But how it causes them, we must still discover. When the moon rises on the horizon of any sea, it first casts its luminous rays on the center of that sea and, strongly impressing its power, it moves this sea, and this motion increases until the moon arrives at the meridian. But when it passes over the meridian its effective power is diminished, and the sea recedes toward its original place until the moon has set. When the moon again passes over from the west to the middle of the sky under the earth, the sea is increased; and when the moon passes from the middle of the sky under the earth, the sea is decreased until the moon again begins to rise. And thus in one revolution of the moon from rise to rise, two high tides occur in that place over whose horizon the moon has risen.

However, the explanation of why the high and low tides correspond to these four quarters of the sky is very difficult. It is clear enough from what has been said why the high tide occurs between the moon's rise and its arrival at the meridian and why the low tide occurs when the moon is passing from the meridian to the western horizon.

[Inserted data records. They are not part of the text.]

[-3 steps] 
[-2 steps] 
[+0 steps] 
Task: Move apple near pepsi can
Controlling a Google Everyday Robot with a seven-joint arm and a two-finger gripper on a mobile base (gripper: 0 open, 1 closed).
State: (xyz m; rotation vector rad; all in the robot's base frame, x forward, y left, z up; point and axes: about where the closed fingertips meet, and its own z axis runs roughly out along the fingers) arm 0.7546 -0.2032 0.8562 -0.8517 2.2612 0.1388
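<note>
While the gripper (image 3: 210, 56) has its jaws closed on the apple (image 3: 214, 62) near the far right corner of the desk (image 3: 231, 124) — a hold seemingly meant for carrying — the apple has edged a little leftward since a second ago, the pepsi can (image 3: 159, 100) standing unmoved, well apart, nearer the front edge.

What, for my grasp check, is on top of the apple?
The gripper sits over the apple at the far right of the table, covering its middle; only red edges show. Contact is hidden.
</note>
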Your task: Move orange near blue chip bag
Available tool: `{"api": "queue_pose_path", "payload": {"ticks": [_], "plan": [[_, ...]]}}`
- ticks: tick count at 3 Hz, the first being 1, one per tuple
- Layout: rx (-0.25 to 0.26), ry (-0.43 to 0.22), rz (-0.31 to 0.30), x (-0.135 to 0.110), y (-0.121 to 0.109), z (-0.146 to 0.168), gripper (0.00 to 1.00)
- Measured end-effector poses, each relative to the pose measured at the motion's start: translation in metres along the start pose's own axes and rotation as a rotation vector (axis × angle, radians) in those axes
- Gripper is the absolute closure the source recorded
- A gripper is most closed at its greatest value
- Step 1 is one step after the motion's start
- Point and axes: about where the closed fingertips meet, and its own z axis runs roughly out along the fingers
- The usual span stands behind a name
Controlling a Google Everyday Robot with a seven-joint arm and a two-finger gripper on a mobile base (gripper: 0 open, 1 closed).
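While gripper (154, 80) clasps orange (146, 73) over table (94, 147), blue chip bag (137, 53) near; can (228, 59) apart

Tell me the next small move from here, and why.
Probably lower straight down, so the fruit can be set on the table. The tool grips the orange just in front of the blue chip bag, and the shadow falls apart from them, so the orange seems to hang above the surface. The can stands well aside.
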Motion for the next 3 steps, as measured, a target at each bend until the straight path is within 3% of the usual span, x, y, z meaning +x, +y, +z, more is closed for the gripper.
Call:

For while it is rising it impresses its power more strongly than when it is setting. But the other high and low tide take place when the moon is in the two quarters below the horizon, and its light cannot act on the sea. Since heavenly bodies can only act on lower bodies by their light, it is doubtful how the moon can be the cause of the motion of the sea. The astronomers answer this by saying that opposite quarters of the sky have similar effects, but whether this is true remains to be proved and is in need of further investigation.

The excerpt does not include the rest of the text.